Task item. Please copy each line of the data that includes the string "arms".

Recorded information.
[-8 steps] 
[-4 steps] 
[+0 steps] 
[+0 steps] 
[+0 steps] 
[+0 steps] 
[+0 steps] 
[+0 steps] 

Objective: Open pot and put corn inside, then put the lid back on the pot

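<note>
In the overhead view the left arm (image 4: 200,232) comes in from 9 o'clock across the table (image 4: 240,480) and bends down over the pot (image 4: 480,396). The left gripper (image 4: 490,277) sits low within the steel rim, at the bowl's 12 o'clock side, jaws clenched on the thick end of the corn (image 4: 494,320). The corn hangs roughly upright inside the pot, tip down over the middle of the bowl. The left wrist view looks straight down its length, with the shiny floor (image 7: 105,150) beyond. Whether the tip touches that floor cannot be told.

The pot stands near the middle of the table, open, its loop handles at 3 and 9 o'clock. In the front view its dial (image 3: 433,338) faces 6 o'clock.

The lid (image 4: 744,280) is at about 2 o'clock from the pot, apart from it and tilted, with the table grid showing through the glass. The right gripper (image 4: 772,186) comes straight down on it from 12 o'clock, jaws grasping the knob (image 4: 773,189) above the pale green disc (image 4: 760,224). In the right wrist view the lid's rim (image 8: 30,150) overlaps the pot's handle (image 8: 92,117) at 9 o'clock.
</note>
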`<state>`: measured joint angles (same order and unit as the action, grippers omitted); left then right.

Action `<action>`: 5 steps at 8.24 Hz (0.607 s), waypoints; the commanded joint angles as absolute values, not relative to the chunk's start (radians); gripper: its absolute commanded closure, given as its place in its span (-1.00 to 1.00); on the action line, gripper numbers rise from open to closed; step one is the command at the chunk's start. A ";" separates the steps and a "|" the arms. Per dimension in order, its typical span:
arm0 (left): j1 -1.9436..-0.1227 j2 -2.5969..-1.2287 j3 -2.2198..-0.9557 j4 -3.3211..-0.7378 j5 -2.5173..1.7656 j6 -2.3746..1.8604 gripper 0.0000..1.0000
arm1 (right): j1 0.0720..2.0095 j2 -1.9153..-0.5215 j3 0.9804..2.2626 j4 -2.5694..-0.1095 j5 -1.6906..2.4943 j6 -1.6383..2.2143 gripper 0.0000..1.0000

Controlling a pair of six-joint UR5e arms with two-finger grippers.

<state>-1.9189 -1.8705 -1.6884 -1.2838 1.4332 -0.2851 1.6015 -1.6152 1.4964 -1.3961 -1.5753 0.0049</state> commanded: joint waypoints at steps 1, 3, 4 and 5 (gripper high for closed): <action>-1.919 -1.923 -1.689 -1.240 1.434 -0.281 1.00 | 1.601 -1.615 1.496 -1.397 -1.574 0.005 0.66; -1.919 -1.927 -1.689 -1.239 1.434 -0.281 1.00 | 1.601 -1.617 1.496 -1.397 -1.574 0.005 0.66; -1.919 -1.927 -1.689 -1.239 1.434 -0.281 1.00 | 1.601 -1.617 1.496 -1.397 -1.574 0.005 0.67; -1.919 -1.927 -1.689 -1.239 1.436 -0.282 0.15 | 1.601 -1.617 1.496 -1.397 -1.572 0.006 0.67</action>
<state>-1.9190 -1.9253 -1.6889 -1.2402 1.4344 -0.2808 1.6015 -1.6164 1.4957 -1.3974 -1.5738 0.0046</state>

Your solution.
Action `<action>`: 5 steps at 8.24 Hz (0.607 s), waypoints; the commanded joint angles as absolute values, not relative to the chunk's start (radians); gripper: its absolute commanded closure, given as its place in its span (-1.00 to 1.00); on the action line, gripper numbers rise from open to closed; step one is the command at the chunk's start. A ";" separates the steps and a "|" the arms. Per dimension in order, its typical span:
Controlling a pair of six-joint UR5e arms with two-finger grippers.

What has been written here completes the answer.